The calm blue eyes of Maryknoll Father Michael Snyder shine with tears of emotion as he recalls the moment he discovered the heart of his missionary vocation: the presence of the Holy Spirit.

It happened when Father Mike, as he prefers to be called, was a young seminarian just completing his Swahili studies in his overseas mission-training program in Tanzania. He had gone to lead a prayer service for the Kuria people at the Kiagata parish in Musoma. Among the 40 Christians gathered there was Stella, an elderly woman. Her face, wrinkled and serious, gave the impression, says Father Mike, “that I should finish up my work and get home fast.”

Father Michael Snyder, a Maryknoll priest, plays guitar during Mass.

Father Snyder plays guitar during Mass at Maryknoll’s chapel in Ossining, N.Y.

As the service began, however, the seminarian witnessed a miracle. “Old Stella started to change right before my eyes!” he recalls. “The wrinkles began to smooth out, as her skin softened and began to shine with cheeks rounding out to such a beautiful smile across that face. As the old Kuria do, she started moving up and down in rhythm with the music. Finally she let out the ‘vigelegele,’ the traditional African shrill of happiness.”

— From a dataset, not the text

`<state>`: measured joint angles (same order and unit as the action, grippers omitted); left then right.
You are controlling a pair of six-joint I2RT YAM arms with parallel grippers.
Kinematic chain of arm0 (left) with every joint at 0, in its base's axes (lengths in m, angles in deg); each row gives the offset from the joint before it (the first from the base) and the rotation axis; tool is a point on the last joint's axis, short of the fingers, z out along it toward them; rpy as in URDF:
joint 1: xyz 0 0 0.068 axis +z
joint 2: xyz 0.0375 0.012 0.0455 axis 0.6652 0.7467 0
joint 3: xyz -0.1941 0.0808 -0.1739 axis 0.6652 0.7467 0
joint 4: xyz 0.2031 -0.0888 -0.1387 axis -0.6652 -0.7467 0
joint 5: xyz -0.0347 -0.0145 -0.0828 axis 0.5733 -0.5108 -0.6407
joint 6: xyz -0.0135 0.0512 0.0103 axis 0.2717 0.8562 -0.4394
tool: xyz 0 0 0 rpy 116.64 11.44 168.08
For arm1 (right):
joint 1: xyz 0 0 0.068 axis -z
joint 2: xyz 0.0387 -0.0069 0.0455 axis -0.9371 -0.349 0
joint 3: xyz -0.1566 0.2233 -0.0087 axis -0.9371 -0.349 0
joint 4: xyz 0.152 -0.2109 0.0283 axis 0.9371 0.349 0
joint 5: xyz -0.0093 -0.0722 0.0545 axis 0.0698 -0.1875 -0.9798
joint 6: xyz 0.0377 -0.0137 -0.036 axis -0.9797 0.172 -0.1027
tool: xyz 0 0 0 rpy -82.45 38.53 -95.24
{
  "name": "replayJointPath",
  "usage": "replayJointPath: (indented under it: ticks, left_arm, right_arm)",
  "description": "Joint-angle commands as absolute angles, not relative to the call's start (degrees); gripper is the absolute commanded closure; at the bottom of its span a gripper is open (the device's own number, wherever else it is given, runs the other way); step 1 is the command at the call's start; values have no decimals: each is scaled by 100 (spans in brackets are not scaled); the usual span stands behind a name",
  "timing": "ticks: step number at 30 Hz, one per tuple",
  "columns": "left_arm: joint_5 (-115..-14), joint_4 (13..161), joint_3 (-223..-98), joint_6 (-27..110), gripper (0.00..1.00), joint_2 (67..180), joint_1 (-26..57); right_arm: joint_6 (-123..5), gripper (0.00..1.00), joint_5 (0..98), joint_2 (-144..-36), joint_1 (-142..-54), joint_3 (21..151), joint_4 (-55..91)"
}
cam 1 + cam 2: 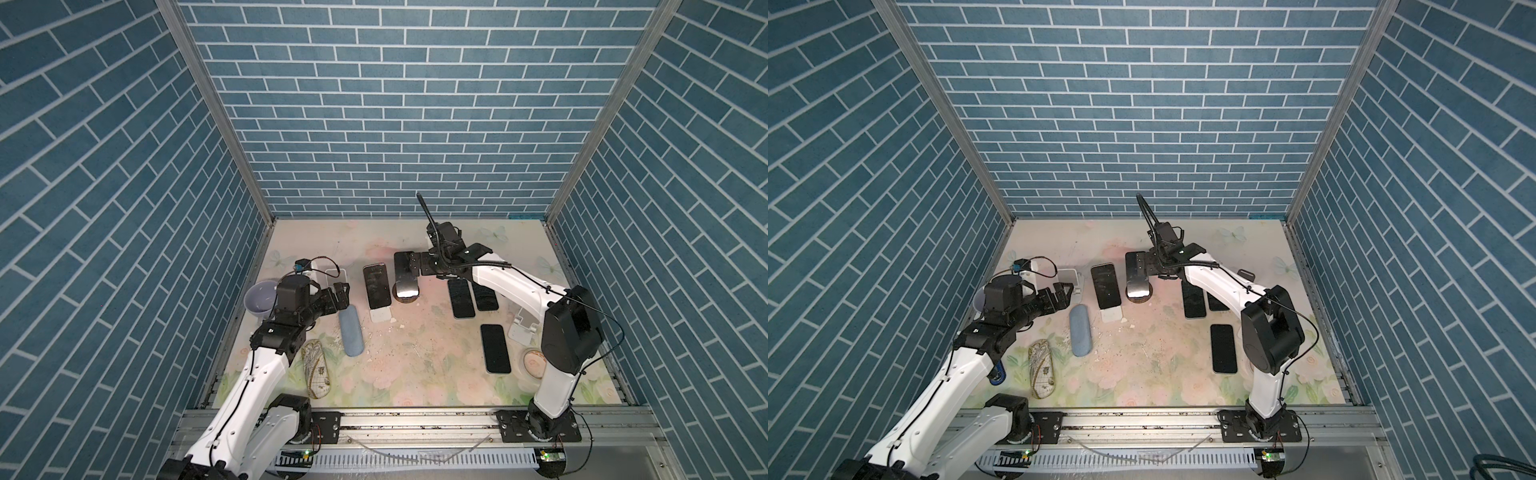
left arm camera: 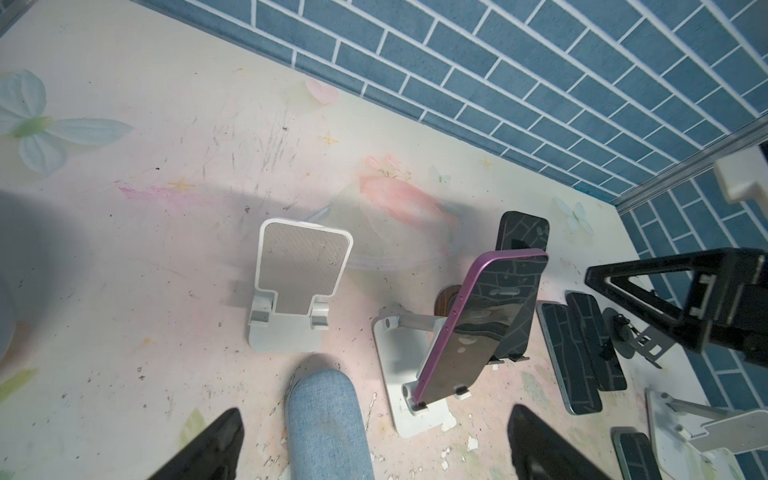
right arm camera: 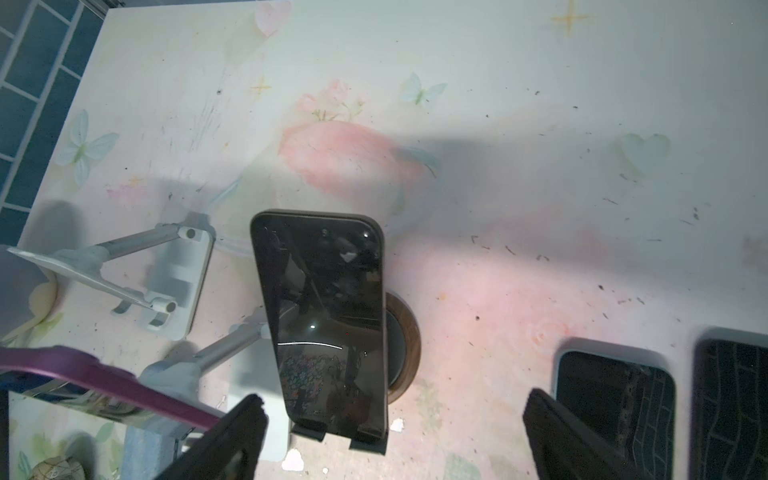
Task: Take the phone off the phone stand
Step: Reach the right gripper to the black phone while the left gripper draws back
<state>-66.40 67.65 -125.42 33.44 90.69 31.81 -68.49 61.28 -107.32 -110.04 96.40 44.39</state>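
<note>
Phone [image 3: 324, 316] on its stand [image 3: 404, 345]; we see it close before the right gripper [image 3: 395, 397], jaws wide, grasping nothing

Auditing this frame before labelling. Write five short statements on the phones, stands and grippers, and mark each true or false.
1. The purple-edged phone leans on a white stand. True.
2. The right gripper is clamped on the black phone. False: its jaws are open, and the phone sits ungripped on its round-based stand.
3. The left gripper is open. True.
4. The other white stand nearby holds a phone. False: this empty stand carries nothing.
5. Three flat phones lie on the table beside the right arm. True.
</note>
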Motion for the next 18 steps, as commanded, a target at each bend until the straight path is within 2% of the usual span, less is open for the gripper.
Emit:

Stella’s happiness was contagious to all, including the missioner. “I couldn’t help but feel a special presence in our midst,” says Father Mike. “I began to realize the power of the Holy Spirit. I felt I had been blessed. I had seen God!”

More than 40 years have passed and today Father Mike is the vocations director for the Maryknoll Fathers and Brothers. Sitting in his office, decorated with memorabilia of his 26 years of mission in Africa, he talks about his own mission life and the challenges and hopes for future vocations with Maryknoll.

Father Michael Snyder, a Maryknoll missionary priest, gives Communion to an African woman in Tanzania.

Father Michael Snyder gives Communion to a woman in Tanzania.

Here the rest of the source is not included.